今週、MLBの多くのチームで経営が揺れ動くことになるかもしれない。バリースポーツという名称でローカルテレビ中継を行ってきたメディア企業、ダイヤモンド・スポーツグループ(DSP)が放映権料の支払い猶予期限だった5月31日の前日、30日にパドレスへの支払いを行わないことを決定、放映権を返還したのである。

MLBでは一部の全米放送などを除き、各チームがローカルテレビ中継の権利を管理、販売しており、それが大きな収入源となってきた。ヤンキースやメッツ、レッドソックスといった有力チームは独自にローカルネットワークを所有しているが、地元ケーブルテレビ局と契約しているチームが多い。そんな中でひときわ大きな存在だったのがDSPだったのである。これまでパドレス、エンゼルス、ガーディアンズ、ツインズなどじつに14チームと契約、放映権を所持していたのだ。

そのDSPが昨今のケーブルテレビ離れもあって経営不振に陥り、3月に日本の民事再生法にあたる連邦破産法11条を申請したのである。この破産手続き中、ダイヤモンドバックスやレンジャーズ、ガーディアンズなどへの放映権料支払い期限が次々と訪れ、支払いが滞る事態となった。支払い期限には猶予期限があり、パドレスとレッズには支払いが行われたが、ダイヤモンドバックスとレンジャーズは破産判事に動議を起こし、放映権料50%を支払う命令が出されている。

そして30日、DSPはパドレスへの支払いを行わず、放映権返上となってしまったのだ。これに対し、MLBはただちに試合中継の制作と配給を引き継ぐことを発表。ケーブルネットワーク大手2社と衛星放送、動画配信サービスで「サンディエゴ・パドレス」と名付けたチャンネルを新設し、6月4日までは無料で、以降は月20ドルの有料で中継を行うとしている。これによりパドレスファンが試合を見られないという事態は避けられることとなった。

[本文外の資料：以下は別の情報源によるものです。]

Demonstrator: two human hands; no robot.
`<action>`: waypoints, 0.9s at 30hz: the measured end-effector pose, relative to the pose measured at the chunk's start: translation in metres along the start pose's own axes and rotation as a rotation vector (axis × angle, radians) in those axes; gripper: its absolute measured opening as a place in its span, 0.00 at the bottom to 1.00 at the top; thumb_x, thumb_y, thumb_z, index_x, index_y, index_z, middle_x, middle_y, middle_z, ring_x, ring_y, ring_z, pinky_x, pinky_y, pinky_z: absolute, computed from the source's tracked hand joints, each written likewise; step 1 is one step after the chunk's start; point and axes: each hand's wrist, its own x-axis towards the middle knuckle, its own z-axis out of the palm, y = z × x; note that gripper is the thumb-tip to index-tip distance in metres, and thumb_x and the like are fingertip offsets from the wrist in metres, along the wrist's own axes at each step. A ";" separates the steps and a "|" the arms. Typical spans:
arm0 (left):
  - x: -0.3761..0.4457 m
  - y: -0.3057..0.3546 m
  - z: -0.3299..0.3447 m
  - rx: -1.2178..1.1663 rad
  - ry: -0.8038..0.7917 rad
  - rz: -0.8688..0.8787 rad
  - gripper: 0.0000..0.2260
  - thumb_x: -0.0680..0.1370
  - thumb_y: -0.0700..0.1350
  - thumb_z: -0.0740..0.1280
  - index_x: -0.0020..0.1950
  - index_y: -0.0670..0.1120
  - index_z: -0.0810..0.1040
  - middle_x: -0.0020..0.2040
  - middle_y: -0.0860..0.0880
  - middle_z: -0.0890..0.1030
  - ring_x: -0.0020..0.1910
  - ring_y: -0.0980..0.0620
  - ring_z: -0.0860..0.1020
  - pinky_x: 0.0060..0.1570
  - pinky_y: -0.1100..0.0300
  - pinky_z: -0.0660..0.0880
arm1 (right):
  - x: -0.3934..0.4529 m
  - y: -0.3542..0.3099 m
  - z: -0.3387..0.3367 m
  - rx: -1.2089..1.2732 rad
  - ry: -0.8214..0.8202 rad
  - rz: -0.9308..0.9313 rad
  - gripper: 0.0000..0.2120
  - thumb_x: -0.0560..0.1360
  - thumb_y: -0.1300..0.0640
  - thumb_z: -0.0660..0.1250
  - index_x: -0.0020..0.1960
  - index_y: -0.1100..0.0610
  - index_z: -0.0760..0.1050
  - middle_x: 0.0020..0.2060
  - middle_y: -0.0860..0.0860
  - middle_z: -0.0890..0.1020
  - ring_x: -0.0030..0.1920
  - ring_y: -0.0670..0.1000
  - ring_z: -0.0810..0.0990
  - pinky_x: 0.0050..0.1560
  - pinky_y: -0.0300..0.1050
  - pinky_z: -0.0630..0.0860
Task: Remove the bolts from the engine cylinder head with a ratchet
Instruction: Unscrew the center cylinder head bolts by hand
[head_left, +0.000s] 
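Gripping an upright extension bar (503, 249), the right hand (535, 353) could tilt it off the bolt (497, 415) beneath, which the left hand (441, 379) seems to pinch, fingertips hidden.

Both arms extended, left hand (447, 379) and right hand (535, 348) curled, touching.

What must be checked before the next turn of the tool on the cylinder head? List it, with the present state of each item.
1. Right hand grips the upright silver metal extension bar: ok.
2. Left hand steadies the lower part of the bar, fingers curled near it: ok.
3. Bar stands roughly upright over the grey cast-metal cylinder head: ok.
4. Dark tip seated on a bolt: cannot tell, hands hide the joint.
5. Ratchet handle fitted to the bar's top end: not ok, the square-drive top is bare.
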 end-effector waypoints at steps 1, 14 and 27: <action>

ただ前述のようにDSPは14チームと契約しているのだ。特に8チームは破産申請の対象となっており、うちエンゼルスとレッズ、カージナルスなど6チームはチームも出資し、ジョイントベンチャーとして運営されているため状況は複雑だ。権利が返上された場合、MLBはパドレスと同様に引き継ぐとしているが、裁判など進展は不透明なままである。

またMLBが引き継いでもこれまでのような大きな収益が各チームにもたらされるかもわからないし、チームの独立運営という点でもどんな影響が出るかもわからない。シーズンはまっただ中だが、頭を抱えている経営陣も多そうである。